The final section of the output is the most interesting because it indicates where the program is spending most of its time. Here are the first few lines of the final section:

CPU SAMPLES BEGIN (total = 1100) Wed Jun 22 21:54:20 2005
rank   self  accum   count trace method
   1 29.55% 29.55%     325    16 ReverseStringComparator.reverse
   2 17.18% 46.73%     189    15 LinkedList.getElementBackwards
   3 16.00% 62.73%     176    18 LinkedList.getElementForwards
   4 13.09% 75.82%     144    17 LinkedList.getElementBackwards
   5 11.55% 87.36%     127    14 LinkedList.getElementForwards
   6  2.55% 89.91%      28    19 LinkedList.getElementBackwards
   7  2.09% 92.00%      23    29 LinkedList.getElementBackwards
   8  1.91% 93.91%      21    24 LinkedList.getElementForwards
...

The most important columns here are the self and accum columns, as well as the final column that identifies which method is being described by each row. The self column indicates the percentage of execution time spent in the method itself, while the accum column defines the percentage of time spent in that method and all methods called by it. As you can see, this list is ordered by the self column in descending order, on the assumption that you are most interested in finding out which individual method is consuming the most time. The trace column is the identifying number that enables you to refer back to the trace section of the file to see more detail about the execution stack for the method in question.

Before trying to improve this situation, you'll first try profiling the same program with the Java Memory Profiler.

Profiling with JMP

The Java Memory Profiler is a free tool that you can download from the following URL:

http://www.khelekore.org/jmp/

The JMP comes with great documentation to get you started, so you'll need to follow the instructions carefully. Bear in mind that the JMP is not itself a Java program, so the installation may not be familiar to you if Java is your main programming environment. For example, on a Windows system, you need to copy a DLL into your Windows system directory to get it going.

To determine whether you have the JMP installed correctly, the test is very similar to the hprof example in the preceding section. Type the following at the command line:

java -Xrunjmp:help

This will ask the JMP to give you some instructions on its use, as shown here:

jmp/jmp/0.47-win initializing: (help):...
help wanted..
java -Xrunjmp[:[options]] package.Class
options is a comma separated list and may include:
help      - to show this text.
nomethods - to disable method profiling.
noobjects - to disable object profiling.
nomonitors - to disable monitor profiling.
allocfollowsfilter - to group object allocations into filtered methods.
nogui     - to run jmp without the user interface.
dodump    - to allow to be called with signals.
dumpdir=<directoryr> - to specify where the dump-/heapdumpfiles go.
dumptimer=<n> - to specify automatic dump every n:th second.
filter=<somefilter> - to specify an initial recursive filter.
threadtime - to specify that timing of methods and monitors
           should use thread cpu time instead of absolute time.
simulator - to specify that jmp should not perform any jni tricks.
           probably only useful if you debug jmp.

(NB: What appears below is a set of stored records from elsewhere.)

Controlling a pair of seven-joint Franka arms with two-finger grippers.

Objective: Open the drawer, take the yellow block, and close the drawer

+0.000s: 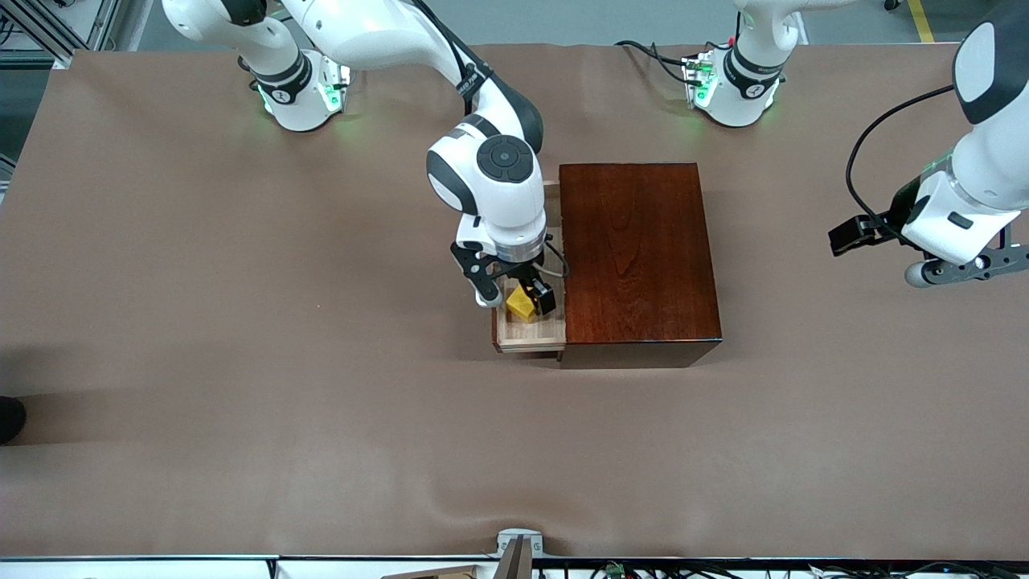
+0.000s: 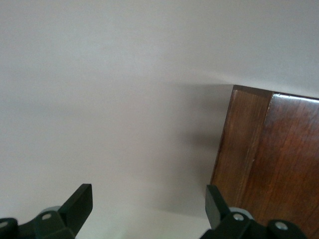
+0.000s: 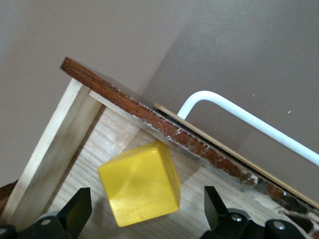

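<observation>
The dark reddish-brown box (image 1: pixel 635 257) stands mid-table. Its pale-wood drawer (image 1: pixel 526 334) is pulled out toward the right arm's end. The yellow block (image 1: pixel 521 304) lies in the drawer near its front wall. My right gripper (image 1: pixel 517 299) is down in the drawer, open, with one finger on each side of the block and gaps showing. The right wrist view shows the block (image 3: pixel 140 181), the drawer wall (image 3: pixel 55 149), the white handle (image 3: pixel 239 117) and my gripper (image 3: pixel 147 206). My left gripper (image 1: pixel 880 256) waits open and empty over the table toward the left arm's end.
Brown cloth covers the table (image 1: pixel 241 362). The left wrist view shows the open left gripper (image 2: pixel 148 204) over bare cloth, with a corner of the box (image 2: pixel 269 159) beside it. Both arm bases stand along the table edge farthest from the front camera.
</observation>
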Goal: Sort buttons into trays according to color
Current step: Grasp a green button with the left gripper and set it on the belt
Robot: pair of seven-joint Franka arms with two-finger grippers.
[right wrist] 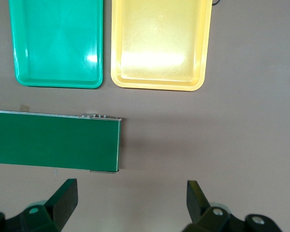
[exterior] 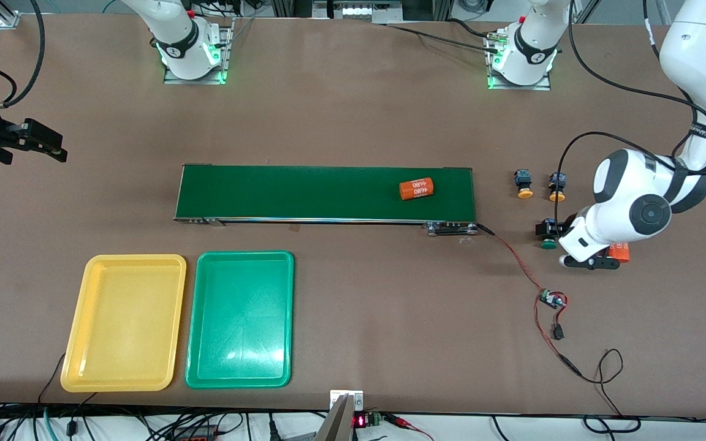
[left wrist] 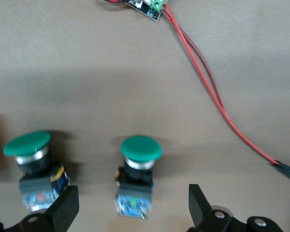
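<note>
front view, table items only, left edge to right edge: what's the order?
yellow tray → green tray → orange cylinder on the conveyor belt → yellow-capped button → second yellow-capped button → left gripper.

Two trays sit side by side on the worktop, nearer the front camera than the belt. A can lies on the belt. The buttons sit past the belt's end, toward the left arm's end.
</note>
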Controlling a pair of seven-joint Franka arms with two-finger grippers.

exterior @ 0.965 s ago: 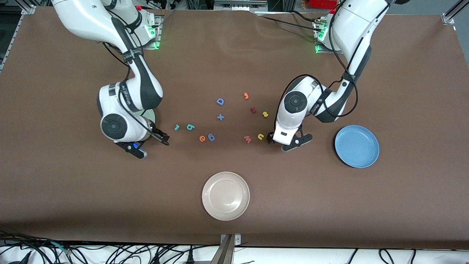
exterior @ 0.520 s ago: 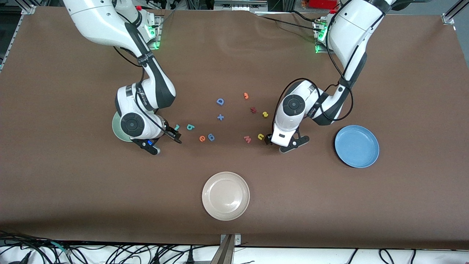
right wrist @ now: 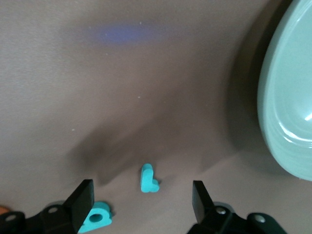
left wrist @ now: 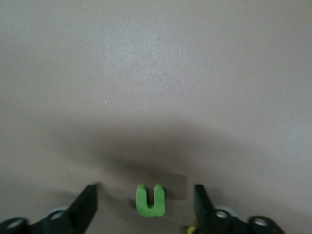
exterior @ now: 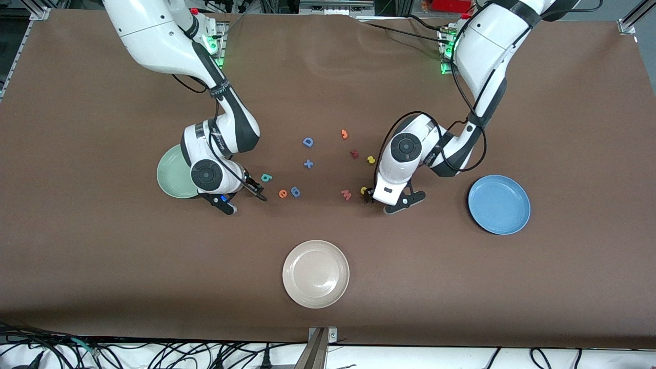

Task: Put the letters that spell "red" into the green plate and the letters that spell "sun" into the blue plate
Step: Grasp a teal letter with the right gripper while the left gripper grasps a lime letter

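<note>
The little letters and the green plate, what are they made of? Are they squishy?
The teal "r" looks like soft foam: thick, matte, no shine, blunt cut edges. So does the "u", which looks green in the left wrist view. The green plate looks hard and glazed, maybe ceramic or plastic: it shows glossy highlights.

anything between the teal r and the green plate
Nothing: in the right wrist view only bare brown tabletop separates the teal r from the green plate.
</note>
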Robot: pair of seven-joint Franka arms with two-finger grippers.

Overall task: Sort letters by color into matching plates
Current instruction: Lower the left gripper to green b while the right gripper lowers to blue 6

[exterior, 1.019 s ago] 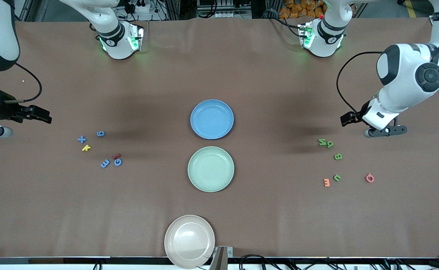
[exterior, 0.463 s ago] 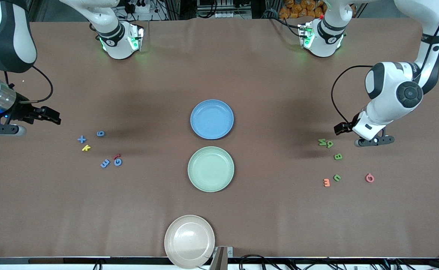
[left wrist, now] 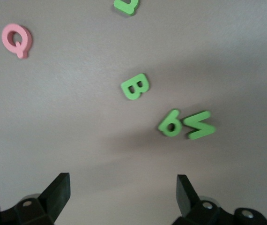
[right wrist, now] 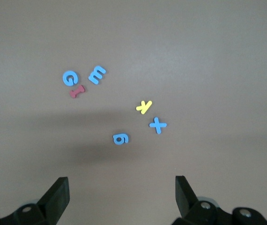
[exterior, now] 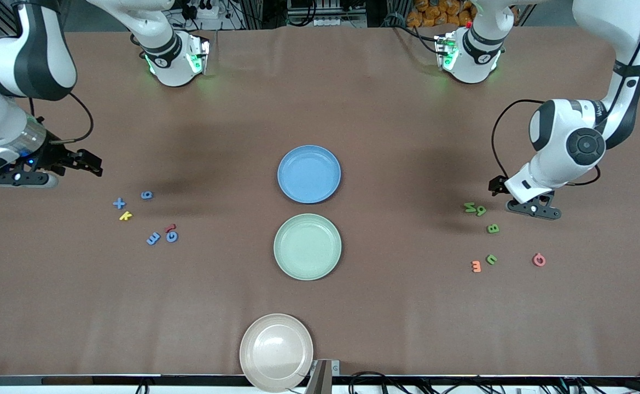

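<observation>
The blue plate (exterior: 309, 174) and mint green plate (exterior: 307, 247) sit mid-table, green nearer the front camera. Four blue pieces lie toward the right arm's end: plus (exterior: 118, 203), 6 (exterior: 146, 195), E (exterior: 153, 238), G (exterior: 172, 236). Four green pieces lie toward the left arm's end: N (exterior: 469, 207), 9 (exterior: 481, 210), B (exterior: 493, 229), U (exterior: 491, 259). My left gripper (exterior: 496, 185) is open and empty over bare table beside the N and 9 (left wrist: 170, 124). My right gripper (exterior: 93, 164) is open and empty over bare table beside the plus and 6 (right wrist: 121, 138).
A beige plate (exterior: 276, 350) sits at the table's front edge. A yellow k (exterior: 126, 216) and a red piece (exterior: 170, 227) lie among the blue pieces. An orange E (exterior: 476, 266) and a pink Q (exterior: 539, 260) lie by the green ones.
Both arms have swung in from the table's ends. The left gripper has come closer to the green pieces, the right gripper closer to the blue pieces. No piece has moved.
</observation>
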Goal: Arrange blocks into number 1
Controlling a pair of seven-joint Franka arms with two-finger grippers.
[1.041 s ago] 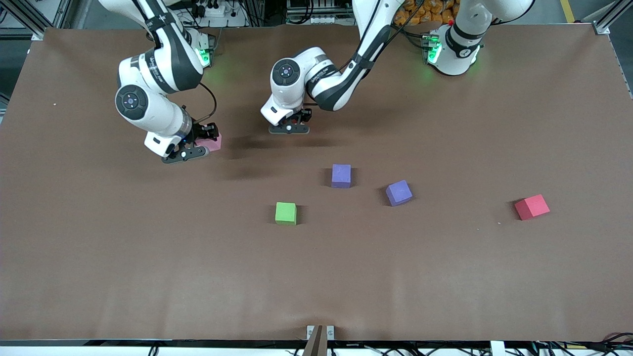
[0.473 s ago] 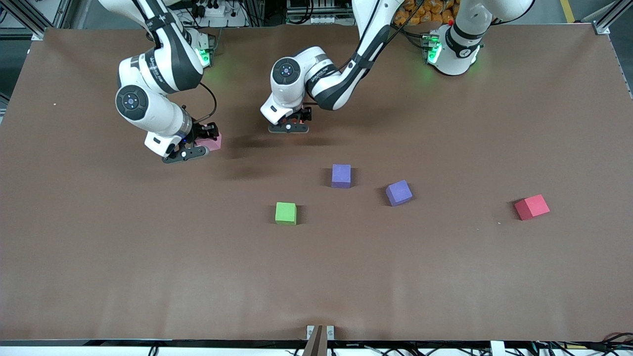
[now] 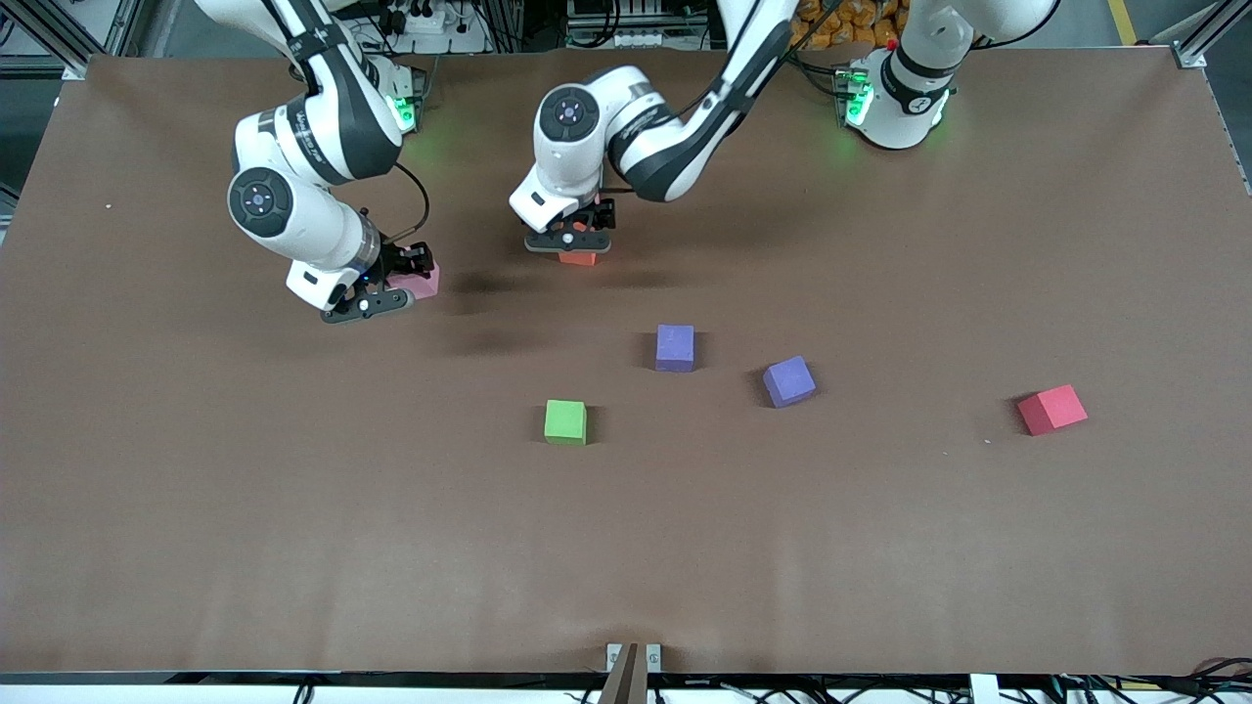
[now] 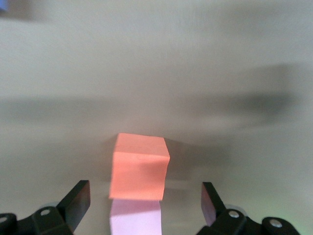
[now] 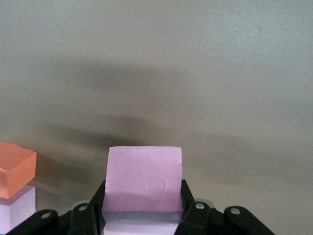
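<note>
Two white Franka arms are working over the brown matte table (image 3: 196, 538), both reaching toward the right arm's end and the middle.

Right gripper (image 3: 377, 296) is sitting low at the table, jaws clamped on a pink foam cube (image 5: 144, 178); in the front view that cube (image 3: 423, 281) is peeking out beside the gripper. Can't tell whether it is resting on the table or just above it.

Left gripper (image 3: 569, 238) is hanging over an orange foam cube (image 3: 578, 257), jaws spread wide apart, fingers (image 4: 76, 201) standing clear on either side and touching nothing. In the left wrist view the orange foam cube (image 4: 139, 166) is sitting on top of a second pink foam cube (image 4: 135, 218). The right wrist view is showing the same stack (image 5: 14, 169) off to one side.

Loose on the table, nearer the front camera: a purple foam cube (image 3: 675, 347), a second purple foam cube (image 3: 788, 380) turned askew toward the left arm's end, a green foam cube (image 3: 565, 421) nearest the camera of these, and a red foam cube (image 3: 1051, 409) well apart toward the left arm's end.
</note>
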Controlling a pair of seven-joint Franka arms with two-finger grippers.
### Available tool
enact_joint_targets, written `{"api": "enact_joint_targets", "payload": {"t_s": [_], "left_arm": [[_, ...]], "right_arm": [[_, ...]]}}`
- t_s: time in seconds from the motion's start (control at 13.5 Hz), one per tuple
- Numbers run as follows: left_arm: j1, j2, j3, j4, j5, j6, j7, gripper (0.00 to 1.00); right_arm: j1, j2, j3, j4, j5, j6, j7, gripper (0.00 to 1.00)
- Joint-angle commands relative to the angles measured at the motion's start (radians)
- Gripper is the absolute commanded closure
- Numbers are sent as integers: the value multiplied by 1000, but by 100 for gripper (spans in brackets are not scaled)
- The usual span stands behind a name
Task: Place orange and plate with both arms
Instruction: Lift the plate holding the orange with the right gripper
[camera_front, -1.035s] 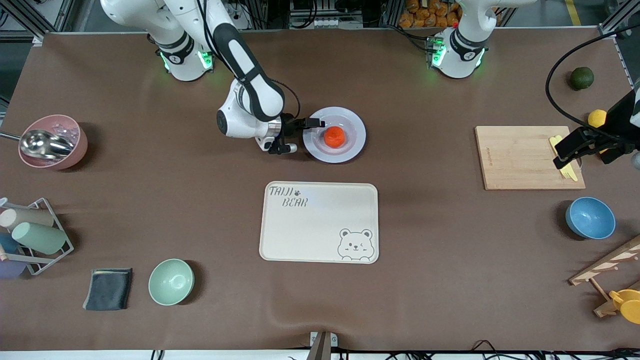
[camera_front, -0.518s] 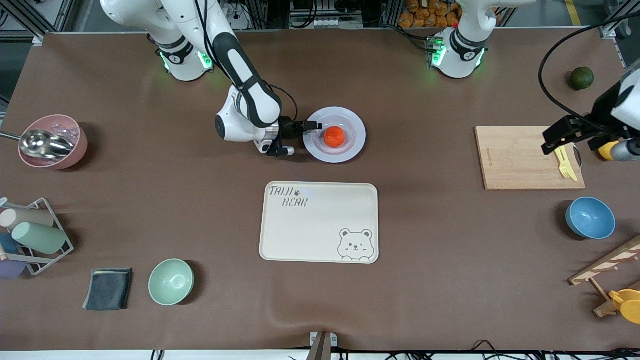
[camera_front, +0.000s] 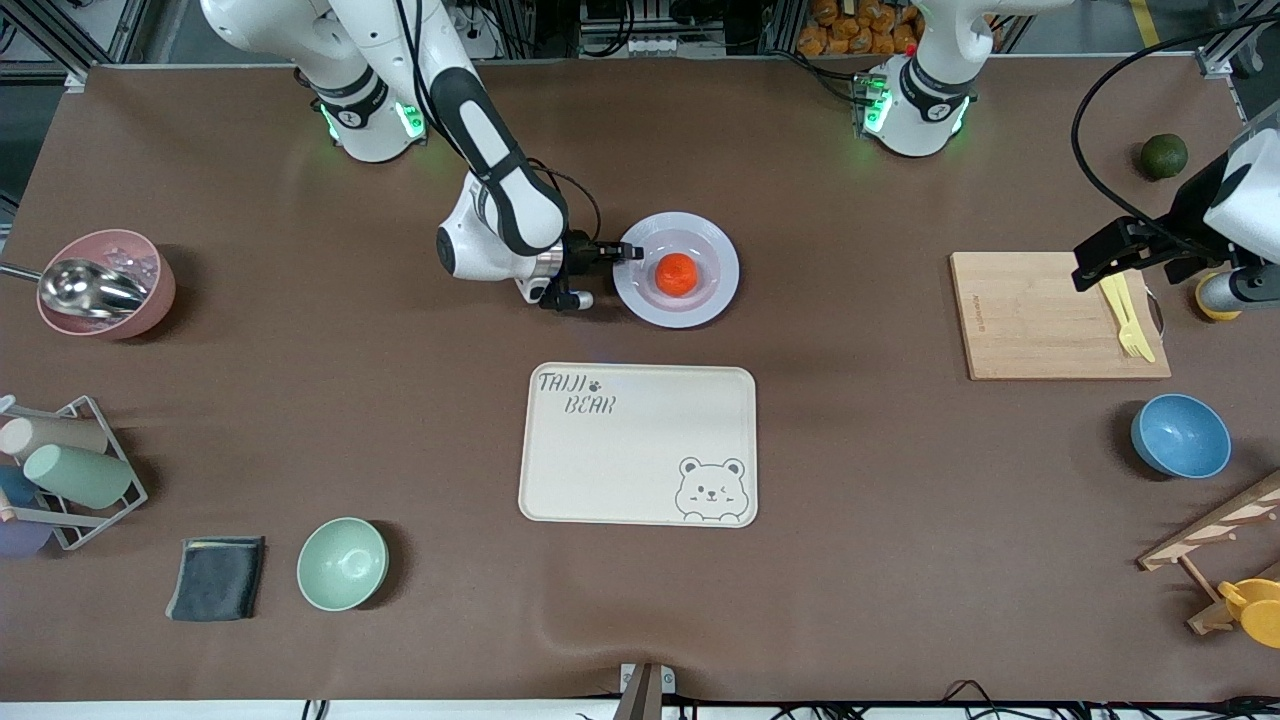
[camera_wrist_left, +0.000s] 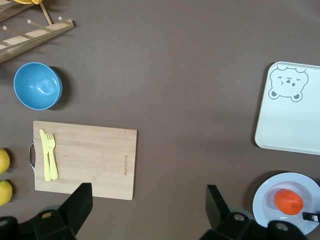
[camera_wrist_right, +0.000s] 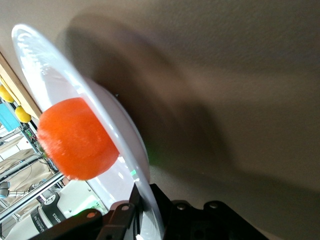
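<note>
The pale plate (camera_front: 716, 290) lies between the robots' bases and the bear tray, with the orange (camera_front: 676, 274) in its middle. My right gripper (camera_front: 628, 252) is shut on the plate's rim at the side toward the right arm's base. In the right wrist view the rim (camera_wrist_right: 31, 56) runs down between the jaws of the right gripper (camera_wrist_right: 147, 210), with the orange (camera_wrist_right: 75, 137) just above them. My left gripper (camera_front: 1100, 262) hangs open high over the cutting board's end. Its wrist view shows the left gripper (camera_wrist_left: 148, 200) empty over bare table, with the plate (camera_wrist_left: 267, 192) and orange (camera_wrist_left: 288, 201) far off.
The cream bear tray (camera_front: 560, 480) lies nearer the front camera than the plate. A cutting board (camera_front: 1040, 315) with a yellow fork (camera_front: 1128, 318), a blue bowl (camera_front: 1180, 435), lemons and a dark green fruit (camera_front: 1164, 156) are at the left arm's end. A green bowl (camera_front: 342, 563), pink bowl (camera_front: 150, 300) and cup rack (camera_front: 110, 450) are at the other end.
The right gripper closed on the plate's rim, and the plate with the orange shifted slightly toward the left arm's end. The left arm drew back and up from the cutting board.
</note>
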Motion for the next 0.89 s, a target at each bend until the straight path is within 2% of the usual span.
{"api": "enact_joint_targets", "payload": {"t_s": [0.0, 0.22, 0.52, 0.81], "left_arm": [[2, -24, 0, -15, -2, -12, 14, 0], [3, -50, 2, -15, 41, -11, 52, 0], [-3, -48, 2, -15, 37, -6, 52, 0], [2, -48, 0, -14, 32, 24, 47, 0]], "right_arm": [[1, 6, 1, 12, 31, -1, -18, 100], [-10, -43, 1, 1, 31, -8, -17, 100], [-31, -142, -3, -19, 31, -5, 47, 100], [-132, -161, -8, 12, 31, 2, 133, 100]]}}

An example may look like this:
java -Xrunjmp:nomethods,dumpdir=/tmp/jmpdump/ rabbit.proxy.Proxy

As you can see, the JMP has many options that you can use to tailor its behavior. For our purposes, we'll simply use the default configuration and run it against our sample program with the following command line:

java -Xrunjmp com.wrox.algorithms.sorting.FileSortingHelper <words.txt >sorted.txt

Three windows will appear with statistics, as shown in Figure 19-1.

The main JMP window (shown at the bottom of Figure 19-1) provides a graphical view of the memory being used by the running application. This shows two values changing over time: the total heap size allocated to the virtual machine, and the amount that is currently allocated for object use. You can see from the fluctuating shape of the graph that the amount of memory being used changes constantly as objects are created and garbage is collected. If the amount of memory needed exceeds the current total heap size allocated to the virtual machine, more will be requested from the operating system and the extra space will be used to store more objects.

JMP windows during profiling.

Figure 19.1. JMP windows during profiling.

The JMP Objects window, shown at the top of Figure 19-1, lists many interesting statistics about the instances in the virtual machine. The first column shows the class name, followed by the current number of instances of the class, the maximum number of instances that have been active at any point during the running of the program, the amount of memory used by the current instances, and the number of instances that have been garbage collected during the execution. This is a column you'll have some interest in when you optimize this program shortly.

The JMP Methods window, shown in the middle of Figure 19-1, contains statistics about the methods called during the program's execution, such as the class and method name, the number of calls, how long those calls took (in seconds), and how long the methods called by the method took (in seconds). This information will also prove extremely useful when you attempt to speed up the sample program.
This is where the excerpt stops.